— Вы не думали о том, чтобы вместо подобных ежегодных встреч организовывать ежемесячные собрания, на которых преподаватели и учащиеся могли бы обмениваться мнениями? Они помогли бы укрепить взаимопонимание и преодолеть разногласия.
Холли испытала удивление и гордость за мать. В зале послышались аплодисменты, Холли заметила, что мать Адама тоже аплодирует.
— Прекрасная мысль, миссис… — доктор Фитч с улыбкой посмотрел на Джин.
— Мисс, — поправила она, — Гамильтон.
Вдруг у Холли внутри все упало, она поняла, к чему идет дело.
— Мне также интересно, — продолжала Джин, получившая возможность высказаться, — не думали ли вы о ежемесячных собраниях для родителей-одиночек?
На сей раз никто не зааплодировал.
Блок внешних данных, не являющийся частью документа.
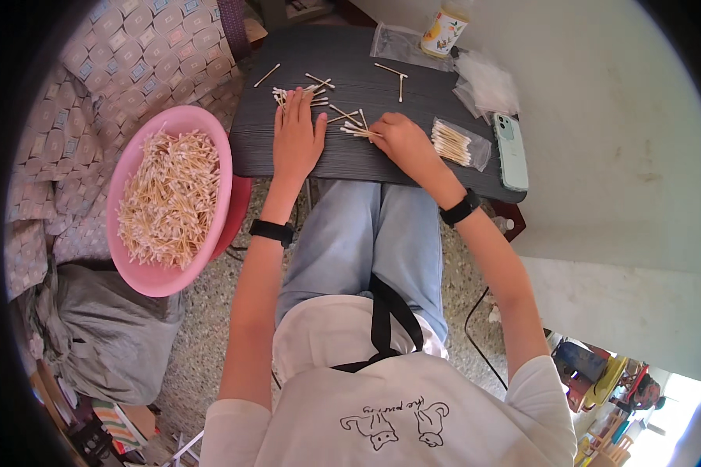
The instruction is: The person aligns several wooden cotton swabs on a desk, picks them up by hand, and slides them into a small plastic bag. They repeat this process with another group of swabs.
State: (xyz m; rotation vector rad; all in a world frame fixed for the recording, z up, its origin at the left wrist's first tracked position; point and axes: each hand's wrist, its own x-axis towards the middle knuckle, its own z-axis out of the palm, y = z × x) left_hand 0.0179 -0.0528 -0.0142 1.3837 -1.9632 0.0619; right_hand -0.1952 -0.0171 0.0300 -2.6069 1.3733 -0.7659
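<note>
Loose cotton swabs (311, 92) with wooden stems lie scattered on a small dark table (343, 152) in front of me. My left hand (297, 138) rests flat on the table, fingers together, its fingertips at a small pile of swabs. My right hand (397, 137) is curled and holds a small bunch of swabs (356, 130) by its fingertips, the swab tips pointing left. A clear plastic bag filled with swabs (453, 143) lies just right of my right hand.
A pink basin (210, 132) heaped with cotton swabs sits on a red stool to my left. A mint-green phone (510, 148) lies at the table's right edge. Empty clear bags (484, 82) and a small bottle (444, 29) are at the far right. A patterned cloth (132, 54) covers the left.
</note>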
Наоборот, множество озадаченных взглядов обратились на Джин и на Холли. Доктор Фитч смущенно закашлял.
— Гм, — пробурчал он.
Но Джин едва замечала, какое впечатление произвели ее слова, она уже вошла во вкус.
— Не то чтобы мне не хотелось также встречаться с родителями, состоящими в браке. Напротив. Но в некоторых вопросах, — не унималась она, — у нас, матерей-одиночек, есть и другие интересы, отличные от интересов замужних женщин. У нас разные приоритеты, если вы понимаете, о чем я. Под приоритетами я понимаю то, что мне нужен муж.
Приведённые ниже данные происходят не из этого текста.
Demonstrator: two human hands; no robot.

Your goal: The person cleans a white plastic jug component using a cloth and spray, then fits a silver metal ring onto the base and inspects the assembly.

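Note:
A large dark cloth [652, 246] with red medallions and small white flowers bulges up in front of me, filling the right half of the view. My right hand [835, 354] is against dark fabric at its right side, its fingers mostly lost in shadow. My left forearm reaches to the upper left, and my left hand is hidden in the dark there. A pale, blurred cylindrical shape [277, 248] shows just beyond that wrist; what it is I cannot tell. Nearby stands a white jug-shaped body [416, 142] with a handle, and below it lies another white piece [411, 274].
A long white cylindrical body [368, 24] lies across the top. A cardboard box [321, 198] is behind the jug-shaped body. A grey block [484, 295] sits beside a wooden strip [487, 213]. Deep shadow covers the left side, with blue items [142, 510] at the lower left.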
Холли вжалась в кресло, мечтая исчезнуть, испариться, провалиться сквозь землю.
— Поэтому, — продолжала Джин, ничего не замечая, — мы могли бы раз в месяц проводить такие собрания, пока родители-одиночки не создадут семьи. Или по крайней мере, пока я не выйду замуж, — усмехнулась Джин.
Остальные тоже засмеялись, но смех скорее был какой-то нездоровый, нервный. Холли заметила, что Адам тоже смеялся.
Ей хотелось умереть. Но Джин все не унималась.
— Я, конечно, шучу, — произнесла она, — но со всей серьезностью хочу сказать, что в целом я не шучу. Я ужасно серьезна.
Внезапно все в зале разразились смехом, настоящим хохотом. Все, кроме Холли.
Вечером Холли, сердясь на мать, не разговаривала с ней. Она чистила зубы перед зеркалом, когда вошла Джин и облокотилась о дверной косяк, наблюдая, как Холли водит по зубам щеткой намного сильнее, чем требуется для удаления зубного налета.
— Ты намерена на всю оставшуюся жизнь перестать со мной разговаривать? — спросила Джин.
Холли молча чистила зубы.
— Ну перестань, Холли, — попросила Джин. — Все незамужние оценили мое предложение.
Холли повернулась с полным ртом пены и, побагровев от злости, крикнула:
— А тебе не приходило в голову, что собрание планировалось не для решения личных проблем матерей-одиночек? Что предметом обсуждения могли быть, ну не знаю, дети?
Ну да, Джин это знала.
— Конечно, — наконец проронила она, — я просто думала…
— О себе, — взорвалась Холли, — все, о чем ты думаешь, — только о себе.
Она сплюнула остатки зубной пасты и выскочила из ванной.
Проснувшись на следующее утро, Холли остыла, но теперь на смену злости пришло чувство унижения. Мысль спрятаться получше и никогда больше не показываться в школе казалась ей наиболее привлекательной. Но выбора у нее не оставалось: Джин не принадлежала к числу тех матерей, которые позволяют своим детям устраивать «выходные для мозгов». Она считала, что если они в состоянии двигаться, обе ее дочери должны каждый день ходить в школу.
Холли удалось проскользнуть в школу незамеченной. Но пока она копалась в своем шкафчике, в коридоре появился Адам, который направлялся прямо к ней. Хотя она и знала, что прятаться бесполезно, Холли все же попыталась укрыться за открытой дверцей шкафчика и закрыла глаза.
— Знаешь, о чем сегодня все утро говорят в школе? — невзначай спросил Адам.
Ну конечно же, она знала. Вздрогнув, Холли открыла глаза и посмотрела в полной уверенности, что он начнет смеяться над ней. Но все получилось не так. Вместо насмешки он мило улыбнулся ей.
— Они говорят о грузовике компании Крипси Крим, который попал в аварию на Восьмой авеню, — заверил он. — Куча пончиков и абсолютно бесплатно. В такой суматохе все напрочь забыли, что случилось раньше восьми утра.
Все так же улыбаясь, он подтянул рюкзак, кивнул ей и отправился на первый урок.